O legado de Cássia Eller
O disco 10 de Dezembro não deixa
dúvida: a música brasileira perdeu
uma grande intérprete
Sérgio Martins
Quando morreu, em dezembro de 2001, Cássia Eller estava
empenhada em realizar uma metamorfose artística. Cansada
do rótulo de roqueira barulhenta, ela queria consolidar
a imagem de excelente intérprete, o que de fato era. Para
isso, lançaria em 2002 um disco com canções
inéditas de Chico Buarque e Djavan, figuras consagradas
da MPB, e também de compositores jovens, como Lenine. O
CD póstumo 10 de Dezembro (o título é
a data de aniversário da cantora), que chega às
lojas na semana que vem, é fiel ao desejo de Cássia.
Ele traz onze faixas registradas pela artista em diferentes fases,
durante shows ou gravações informais. Na maioria
dos casos, só a voz e o violão originais foram preservados.
Transformar essas gravações precárias em
material audível não foi tarefa das mais fáceis.
Escolhido o repertório, o ex-empresário de Cássia,
Ronaldo Villas, e o músico Nando Reis, grande amigo da
artista e produtor do CD, passaram três meses no estúdio
e gastaram 150.000 reais para levá-lo a cabo. Eles recrutaram
integrantes da última banda de Cássia Eller para
refazer as partes instrumentais, convidaram o tecladista Lincoln
Olivetti para criar arranjos de cordas e reuniram uma série
de convidados, como Roberto Frejat, Gilberto Gil, Zélia
Duncan, João Barone e Bi Ribeiro, estes últimos
da banda Paralamas do Sucesso. Conseguiram bons resultados em
várias faixas. A versão de All Star, em
que uma orquestra acompanha Cássia, é desde logo
candidata a hit. Uma das especialidades da artista era traduzir
músicas da MPB para a geração rock, e é
isso que se ouve em Vila do Sossego, de Zé Ramalho,
e Eu Sou Neguinha, de Caetano Veloso. Podem-se destacar
ainda Get Back e Julia, duas covers dos Beatles
– um grupo adorado por Cássia, que tinha um caderno
apenas para anotar as letras de suas músicas.

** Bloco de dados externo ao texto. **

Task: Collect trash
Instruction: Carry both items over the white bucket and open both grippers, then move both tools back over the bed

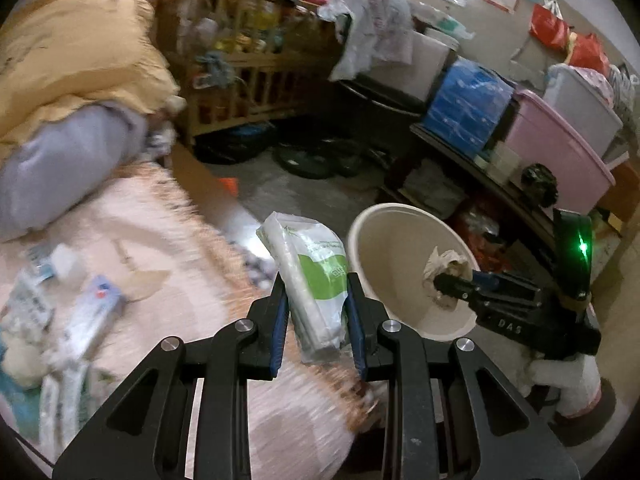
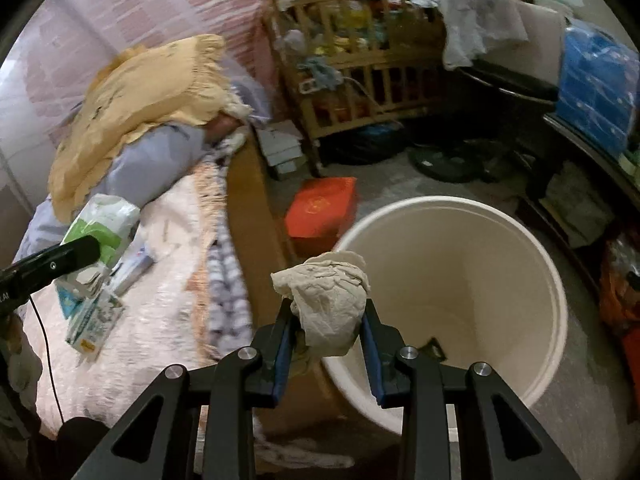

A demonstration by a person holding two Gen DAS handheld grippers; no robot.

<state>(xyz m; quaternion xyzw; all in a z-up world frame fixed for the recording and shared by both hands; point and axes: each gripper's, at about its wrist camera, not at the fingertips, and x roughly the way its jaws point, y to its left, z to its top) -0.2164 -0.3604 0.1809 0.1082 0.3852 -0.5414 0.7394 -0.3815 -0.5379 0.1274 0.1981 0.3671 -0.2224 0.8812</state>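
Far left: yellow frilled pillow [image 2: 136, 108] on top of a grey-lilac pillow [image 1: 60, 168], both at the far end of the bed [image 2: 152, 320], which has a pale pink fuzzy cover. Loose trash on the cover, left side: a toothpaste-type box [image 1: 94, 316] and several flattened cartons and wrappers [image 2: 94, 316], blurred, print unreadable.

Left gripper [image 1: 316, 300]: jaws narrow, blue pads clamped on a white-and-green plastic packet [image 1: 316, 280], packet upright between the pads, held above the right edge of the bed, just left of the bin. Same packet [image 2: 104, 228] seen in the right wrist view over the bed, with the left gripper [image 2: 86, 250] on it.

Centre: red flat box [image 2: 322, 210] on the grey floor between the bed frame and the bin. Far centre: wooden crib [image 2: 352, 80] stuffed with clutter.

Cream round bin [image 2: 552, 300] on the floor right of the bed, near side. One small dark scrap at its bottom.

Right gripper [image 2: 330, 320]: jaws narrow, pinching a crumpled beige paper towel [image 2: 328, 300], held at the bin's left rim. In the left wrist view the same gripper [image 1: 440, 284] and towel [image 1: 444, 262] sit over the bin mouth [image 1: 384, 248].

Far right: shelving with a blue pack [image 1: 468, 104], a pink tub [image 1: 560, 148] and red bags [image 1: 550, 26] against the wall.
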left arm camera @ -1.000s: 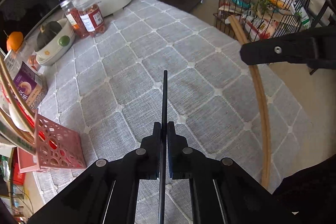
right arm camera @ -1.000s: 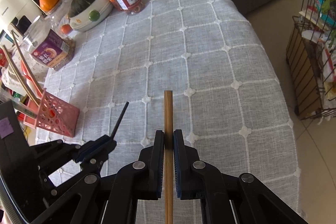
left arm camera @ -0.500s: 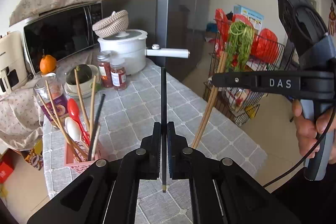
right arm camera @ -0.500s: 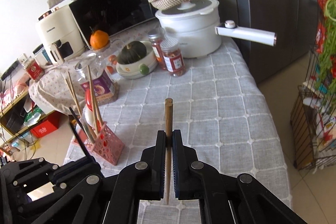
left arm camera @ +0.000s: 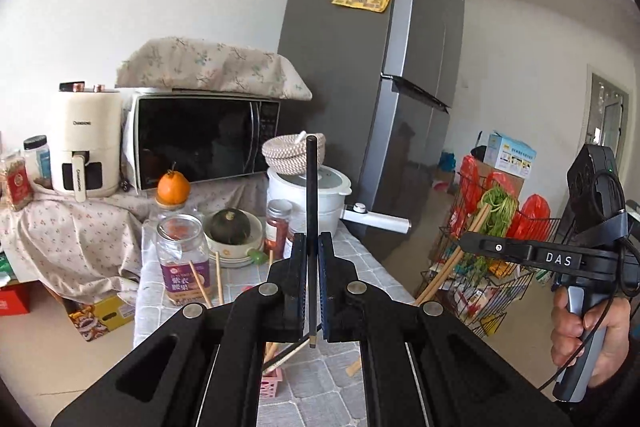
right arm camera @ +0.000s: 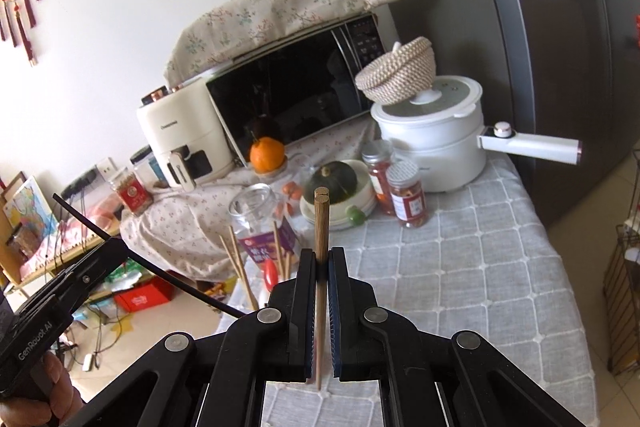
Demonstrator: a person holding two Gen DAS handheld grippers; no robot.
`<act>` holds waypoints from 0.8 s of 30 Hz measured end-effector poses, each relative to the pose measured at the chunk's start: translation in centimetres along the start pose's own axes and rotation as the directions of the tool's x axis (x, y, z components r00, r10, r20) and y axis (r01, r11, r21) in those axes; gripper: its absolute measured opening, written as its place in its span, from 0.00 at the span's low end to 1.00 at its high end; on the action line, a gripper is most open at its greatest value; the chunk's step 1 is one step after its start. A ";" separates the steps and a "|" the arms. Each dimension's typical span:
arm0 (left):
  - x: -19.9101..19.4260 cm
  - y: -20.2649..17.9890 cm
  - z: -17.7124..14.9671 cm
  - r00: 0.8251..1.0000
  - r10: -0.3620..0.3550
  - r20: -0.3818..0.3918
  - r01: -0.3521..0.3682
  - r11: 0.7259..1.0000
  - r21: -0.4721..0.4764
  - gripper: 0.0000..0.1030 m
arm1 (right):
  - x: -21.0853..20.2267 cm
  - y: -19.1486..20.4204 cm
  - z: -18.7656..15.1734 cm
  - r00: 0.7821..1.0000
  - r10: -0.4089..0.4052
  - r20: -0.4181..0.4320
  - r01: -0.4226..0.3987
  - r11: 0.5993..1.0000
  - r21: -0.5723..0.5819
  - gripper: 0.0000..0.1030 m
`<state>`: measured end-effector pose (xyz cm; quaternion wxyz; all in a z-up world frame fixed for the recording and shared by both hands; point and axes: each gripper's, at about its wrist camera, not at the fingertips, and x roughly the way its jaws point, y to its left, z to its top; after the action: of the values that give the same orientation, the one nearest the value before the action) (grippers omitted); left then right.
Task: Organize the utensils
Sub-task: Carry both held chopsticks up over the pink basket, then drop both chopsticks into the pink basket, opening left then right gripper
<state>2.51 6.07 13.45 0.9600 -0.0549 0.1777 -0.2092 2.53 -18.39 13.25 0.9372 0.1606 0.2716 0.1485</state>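
Observation:
In the left wrist view my left gripper (left arm camera: 312, 241) is shut on a black chopstick (left arm camera: 311, 187) that stands upright between its pads. My right gripper (right arm camera: 322, 255) is shut on a wooden chopstick (right arm camera: 321, 223), also upright. Both hover above the table with the grey checked cloth (right arm camera: 460, 267). Below the left gripper a corner of the pink utensil holder (left arm camera: 272, 383) shows, with wooden chopsticks (left arm camera: 200, 287) sticking out. From the right wrist view those chopsticks (right arm camera: 238, 263) and a red spoon (right arm camera: 270, 273) show, but the holder is hidden. The left gripper (right arm camera: 116, 247) appears at the left, the right gripper (left arm camera: 466, 247) at the right.
At the table's far end stand a white pot (right arm camera: 436, 143) with a long handle, two red jars (right arm camera: 408, 199), a bowl with a green squash (right arm camera: 332, 183) and a purple-labelled glass jar (right arm camera: 260, 223). A microwave (right arm camera: 296, 99), fridge (right arm camera: 560, 67) and wire rack (left arm camera: 480, 267) surround the table.
Both grippers have risen and tipped up from looking down at the cloth to looking across the kitchen. Each still holds its chopstick.

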 end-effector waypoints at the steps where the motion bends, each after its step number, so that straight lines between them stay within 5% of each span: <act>1: -0.2 0.5 0.2 1.000 0.014 0.006 -0.014 1.000 -0.002 0.05 | 0.0 0.3 0.2 1.000 0.016 0.005 -0.016 1.000 0.006 0.04; 7: -0.7 2.6 0.7 0.995 0.099 0.027 -0.099 0.995 0.000 0.05 | 0.9 1.6 0.8 0.997 0.070 0.030 -0.071 0.997 0.020 0.04; 24: 8.8 5.5 -4.9 0.956 0.194 -0.222 -0.178 0.980 0.089 0.05 | 5.7 4.0 0.2 0.997 0.067 0.038 -0.065 0.997 -0.031 0.04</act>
<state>10.33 7.14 5.14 0.9498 0.0191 0.2844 -0.1289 6.47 -12.73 12.36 0.9392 0.1582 0.2456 0.1804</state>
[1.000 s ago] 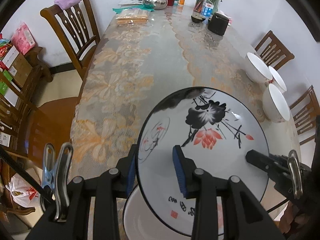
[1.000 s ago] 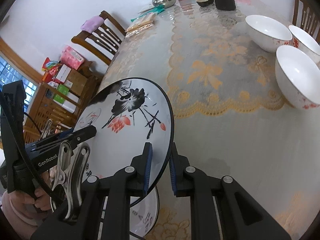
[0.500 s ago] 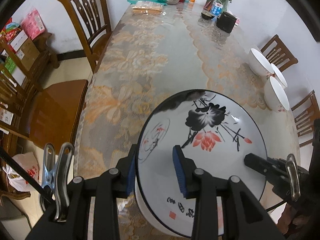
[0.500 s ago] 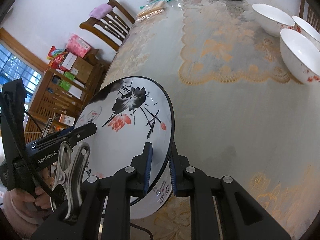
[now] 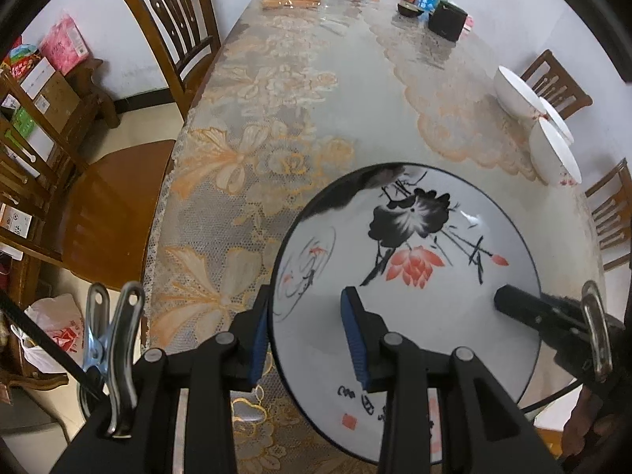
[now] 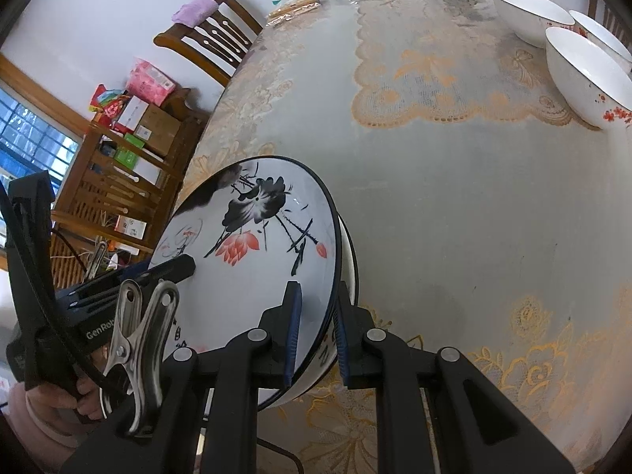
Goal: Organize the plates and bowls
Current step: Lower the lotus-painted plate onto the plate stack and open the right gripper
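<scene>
both grippers, left gripper (image 5: 306, 330) and right gripper (image 6: 314, 333), have jaws clamped on the round white lotus-painted plate (image 5: 403, 276), poised over another plate near the table (image 6: 454, 197) edge; next, i judge, lower it squarely, then release.

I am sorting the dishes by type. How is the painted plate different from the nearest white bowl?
The painted plate is wide and shallow with a dark rim and an ink lotus picture; the white bowl is deep, plain inside, with small red flowers outside. The plate is gripped at its edge by both grippers; the bowl stands free on the table. Both are white and round.
</scene>
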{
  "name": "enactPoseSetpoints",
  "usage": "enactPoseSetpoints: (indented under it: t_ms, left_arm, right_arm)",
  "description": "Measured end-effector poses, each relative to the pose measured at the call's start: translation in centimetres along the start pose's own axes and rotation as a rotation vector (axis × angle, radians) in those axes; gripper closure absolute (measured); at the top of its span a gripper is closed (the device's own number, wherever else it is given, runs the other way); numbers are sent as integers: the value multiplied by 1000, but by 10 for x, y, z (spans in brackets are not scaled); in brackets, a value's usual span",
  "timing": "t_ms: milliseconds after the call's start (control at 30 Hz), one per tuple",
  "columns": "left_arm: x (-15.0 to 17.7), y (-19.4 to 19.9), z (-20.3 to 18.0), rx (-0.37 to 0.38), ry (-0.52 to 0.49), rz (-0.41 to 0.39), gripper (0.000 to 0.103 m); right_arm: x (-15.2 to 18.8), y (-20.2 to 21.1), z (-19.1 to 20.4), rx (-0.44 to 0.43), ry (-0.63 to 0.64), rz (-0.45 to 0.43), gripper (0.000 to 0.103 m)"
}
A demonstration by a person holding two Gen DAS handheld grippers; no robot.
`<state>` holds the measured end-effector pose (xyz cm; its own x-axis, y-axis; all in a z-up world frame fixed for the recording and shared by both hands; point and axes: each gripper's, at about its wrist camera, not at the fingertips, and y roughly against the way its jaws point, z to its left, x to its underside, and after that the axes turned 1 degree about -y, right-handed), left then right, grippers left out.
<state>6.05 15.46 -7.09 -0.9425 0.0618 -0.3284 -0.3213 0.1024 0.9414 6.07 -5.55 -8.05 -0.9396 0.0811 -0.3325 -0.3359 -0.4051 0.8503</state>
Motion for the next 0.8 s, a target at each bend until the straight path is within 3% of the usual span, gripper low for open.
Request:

O disco 10 de Dezembro será lançado com
uma tiragem inicial de 50.000 cópias. Os royalties pela
vendagem farão parte do espólio de Cássia
Eller, que ainda não tem um administrador designado pela
Justiça. Em outubro passado, uma decisão importante
foi tomada: Maria Eugênia Martins, companheira de Cássia
durante catorze anos, recebeu a guarda do filho da cantora, Francisco
Eller, o Chicão, hoje com 9 anos. Os dois ainda não
tiveram coragem de ouvir as músicas do novo disco. De certa
forma, continuam em luto. Para suportar a perda de Cássia
e reestruturar-se como família, estão frequentando
uma terapeuta. Durante as gravações, Maria Eugênia
chegou a visitar o estúdio onde elas estavam sendo feitas,
no Rio de Janeiro. Ficou poucos minutos e saiu sem tecer comentários.
Ronaldo Villas também convidou Chicão para acompanhar
uma sessão. No dia combinado, o menino teve uma febre repentina.
"No momento, ele prefere ficar longe da música da
mãe", diz Villas. Mesmo para aqueles que não
faziam parte da família de Cássia Eller, as gravações
de 10 de Dezembro tiveram momentos dolorosos. "Às
vezes, durante o trabalho, agíamos como se ela fosse entrar
no estúdio a qualquer instante. Era sempre um choque voltar
à realidade", lembra Roberto Frejat.